▶ _Activity_:
Restate verbatim the span of lines below between the line with "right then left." and the line with "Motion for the", including those two lines, and only that span.

----------------

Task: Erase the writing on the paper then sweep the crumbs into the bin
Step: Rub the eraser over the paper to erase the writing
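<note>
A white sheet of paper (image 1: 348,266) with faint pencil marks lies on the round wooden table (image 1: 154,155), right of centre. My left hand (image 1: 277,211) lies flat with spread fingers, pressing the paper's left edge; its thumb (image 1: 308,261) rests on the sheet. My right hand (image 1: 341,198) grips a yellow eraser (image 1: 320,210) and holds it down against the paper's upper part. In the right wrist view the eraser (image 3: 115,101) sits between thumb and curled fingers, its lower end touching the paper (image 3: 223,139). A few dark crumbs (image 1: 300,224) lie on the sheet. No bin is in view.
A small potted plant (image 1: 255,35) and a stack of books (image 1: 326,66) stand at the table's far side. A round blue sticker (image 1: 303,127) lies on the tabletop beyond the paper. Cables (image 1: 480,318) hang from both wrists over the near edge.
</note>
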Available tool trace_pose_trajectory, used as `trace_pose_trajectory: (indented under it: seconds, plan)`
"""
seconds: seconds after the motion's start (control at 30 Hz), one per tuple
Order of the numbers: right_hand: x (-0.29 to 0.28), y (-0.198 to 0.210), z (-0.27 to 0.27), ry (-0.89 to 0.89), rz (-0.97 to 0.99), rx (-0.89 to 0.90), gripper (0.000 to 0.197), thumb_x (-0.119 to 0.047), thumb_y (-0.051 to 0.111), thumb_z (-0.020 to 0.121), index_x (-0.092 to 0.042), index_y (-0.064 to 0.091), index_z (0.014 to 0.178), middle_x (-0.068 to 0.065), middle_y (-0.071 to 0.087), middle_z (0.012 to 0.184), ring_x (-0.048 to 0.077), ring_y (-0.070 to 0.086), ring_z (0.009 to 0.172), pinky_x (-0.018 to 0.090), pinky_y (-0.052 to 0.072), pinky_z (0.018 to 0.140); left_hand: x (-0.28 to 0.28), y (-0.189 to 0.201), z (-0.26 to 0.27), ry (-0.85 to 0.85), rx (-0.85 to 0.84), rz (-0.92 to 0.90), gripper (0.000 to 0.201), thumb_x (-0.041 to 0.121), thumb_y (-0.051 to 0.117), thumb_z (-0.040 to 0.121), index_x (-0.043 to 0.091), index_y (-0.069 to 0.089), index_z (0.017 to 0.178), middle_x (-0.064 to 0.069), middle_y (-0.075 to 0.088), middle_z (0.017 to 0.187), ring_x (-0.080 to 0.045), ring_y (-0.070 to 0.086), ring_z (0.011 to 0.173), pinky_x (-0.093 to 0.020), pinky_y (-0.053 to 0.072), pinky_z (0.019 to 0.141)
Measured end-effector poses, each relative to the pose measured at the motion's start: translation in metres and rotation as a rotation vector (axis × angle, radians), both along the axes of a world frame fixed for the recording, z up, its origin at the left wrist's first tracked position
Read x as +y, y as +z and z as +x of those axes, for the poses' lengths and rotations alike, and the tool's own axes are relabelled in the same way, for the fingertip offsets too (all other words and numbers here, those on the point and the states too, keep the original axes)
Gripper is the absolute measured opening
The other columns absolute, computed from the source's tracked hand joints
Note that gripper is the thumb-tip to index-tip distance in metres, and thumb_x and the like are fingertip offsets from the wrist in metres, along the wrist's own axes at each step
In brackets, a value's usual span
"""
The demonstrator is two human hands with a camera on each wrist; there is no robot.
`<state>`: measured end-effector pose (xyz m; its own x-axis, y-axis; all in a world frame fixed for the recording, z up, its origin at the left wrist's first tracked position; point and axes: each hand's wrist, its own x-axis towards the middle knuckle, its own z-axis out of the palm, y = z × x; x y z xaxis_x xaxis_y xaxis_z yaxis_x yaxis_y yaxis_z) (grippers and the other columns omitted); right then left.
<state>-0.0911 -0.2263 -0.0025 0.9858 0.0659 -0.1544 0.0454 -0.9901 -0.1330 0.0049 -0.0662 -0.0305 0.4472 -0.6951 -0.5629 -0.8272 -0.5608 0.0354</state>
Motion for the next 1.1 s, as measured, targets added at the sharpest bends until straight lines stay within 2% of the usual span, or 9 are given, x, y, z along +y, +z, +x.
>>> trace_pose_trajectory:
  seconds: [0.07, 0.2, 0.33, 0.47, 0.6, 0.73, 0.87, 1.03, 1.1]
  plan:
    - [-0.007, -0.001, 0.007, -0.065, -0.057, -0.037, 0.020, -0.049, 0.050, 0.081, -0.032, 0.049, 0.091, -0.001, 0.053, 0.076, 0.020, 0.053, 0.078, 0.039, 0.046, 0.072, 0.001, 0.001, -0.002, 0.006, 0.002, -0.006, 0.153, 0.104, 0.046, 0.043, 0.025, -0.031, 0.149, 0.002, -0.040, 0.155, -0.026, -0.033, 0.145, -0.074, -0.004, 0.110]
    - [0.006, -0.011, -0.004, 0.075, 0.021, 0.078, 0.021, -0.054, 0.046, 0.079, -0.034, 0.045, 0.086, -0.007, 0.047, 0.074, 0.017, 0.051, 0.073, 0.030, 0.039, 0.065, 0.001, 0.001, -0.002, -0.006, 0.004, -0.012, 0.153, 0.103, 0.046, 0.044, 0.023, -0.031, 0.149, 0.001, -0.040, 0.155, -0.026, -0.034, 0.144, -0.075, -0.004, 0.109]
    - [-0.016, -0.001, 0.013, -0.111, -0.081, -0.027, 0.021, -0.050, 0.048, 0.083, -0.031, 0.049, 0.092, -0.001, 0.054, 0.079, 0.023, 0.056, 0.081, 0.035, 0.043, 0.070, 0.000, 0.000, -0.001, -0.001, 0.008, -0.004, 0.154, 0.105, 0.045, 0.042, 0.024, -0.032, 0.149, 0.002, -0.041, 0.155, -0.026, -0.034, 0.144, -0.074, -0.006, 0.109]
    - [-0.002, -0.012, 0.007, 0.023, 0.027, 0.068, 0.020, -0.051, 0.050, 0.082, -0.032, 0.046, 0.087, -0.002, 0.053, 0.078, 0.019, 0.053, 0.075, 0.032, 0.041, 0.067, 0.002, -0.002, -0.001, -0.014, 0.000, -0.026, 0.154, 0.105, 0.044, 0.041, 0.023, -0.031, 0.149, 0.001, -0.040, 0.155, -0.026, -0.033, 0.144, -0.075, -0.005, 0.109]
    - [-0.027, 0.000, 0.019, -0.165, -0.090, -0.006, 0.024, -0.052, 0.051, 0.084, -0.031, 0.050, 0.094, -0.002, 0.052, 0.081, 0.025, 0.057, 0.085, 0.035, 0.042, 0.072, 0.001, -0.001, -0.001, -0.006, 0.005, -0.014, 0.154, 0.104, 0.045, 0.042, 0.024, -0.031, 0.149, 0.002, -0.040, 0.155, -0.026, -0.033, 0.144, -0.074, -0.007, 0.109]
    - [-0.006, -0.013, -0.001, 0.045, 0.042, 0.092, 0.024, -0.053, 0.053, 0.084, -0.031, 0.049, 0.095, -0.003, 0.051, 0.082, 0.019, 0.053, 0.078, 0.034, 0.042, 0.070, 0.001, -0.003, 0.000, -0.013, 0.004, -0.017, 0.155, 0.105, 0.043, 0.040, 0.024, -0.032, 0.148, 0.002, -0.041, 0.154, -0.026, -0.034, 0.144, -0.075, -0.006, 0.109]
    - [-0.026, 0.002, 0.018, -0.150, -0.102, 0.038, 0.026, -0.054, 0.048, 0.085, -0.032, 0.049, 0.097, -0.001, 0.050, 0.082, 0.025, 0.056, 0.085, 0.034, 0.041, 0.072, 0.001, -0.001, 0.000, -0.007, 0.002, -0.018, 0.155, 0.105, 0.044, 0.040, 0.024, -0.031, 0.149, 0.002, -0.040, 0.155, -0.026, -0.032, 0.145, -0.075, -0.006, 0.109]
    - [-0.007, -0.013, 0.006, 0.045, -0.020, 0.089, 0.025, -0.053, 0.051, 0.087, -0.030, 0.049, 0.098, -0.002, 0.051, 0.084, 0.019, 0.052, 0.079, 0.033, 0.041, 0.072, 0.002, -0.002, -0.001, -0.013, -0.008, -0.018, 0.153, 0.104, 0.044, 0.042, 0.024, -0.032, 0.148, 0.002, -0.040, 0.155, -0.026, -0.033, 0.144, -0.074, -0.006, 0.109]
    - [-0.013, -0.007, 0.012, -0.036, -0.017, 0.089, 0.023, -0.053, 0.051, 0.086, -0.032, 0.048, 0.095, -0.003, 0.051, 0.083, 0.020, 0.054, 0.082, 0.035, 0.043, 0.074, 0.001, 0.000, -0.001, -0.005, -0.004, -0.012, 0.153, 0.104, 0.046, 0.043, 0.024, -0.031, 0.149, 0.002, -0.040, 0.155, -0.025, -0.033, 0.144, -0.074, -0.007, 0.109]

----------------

▶ _Task answer_:
`<state>`: measured end-effector pose (xyz m; its own x-axis, y-axis; all in a world frame fixed for the recording, z up, its origin at the left wrist's first tracked position; point and axes: each hand's wrist, its own x-axis towards the middle knuckle, its own z-axis out of the palm, y = z × x; x y z xaxis_x xaxis_y xaxis_z yaxis_x yaxis_y yaxis_z) (grippers and the other columns omitted); right then left.
<state>-0.0911 -0.2263 -0.0025 0.9858 0.0659 -0.1544 0.0454 -0.9901 -0.1330 0.0049 -0.0662 -0.0305 0.4472 -0.6951 -0.5629 -0.8272 -0.5608 0.0354</state>
Motion for the next 1.1 s, as measured, targets added at the sharpest bends until straight lines stay within 2% of the usual span, or 9 are given, x, y, z along +y, +z, +x.

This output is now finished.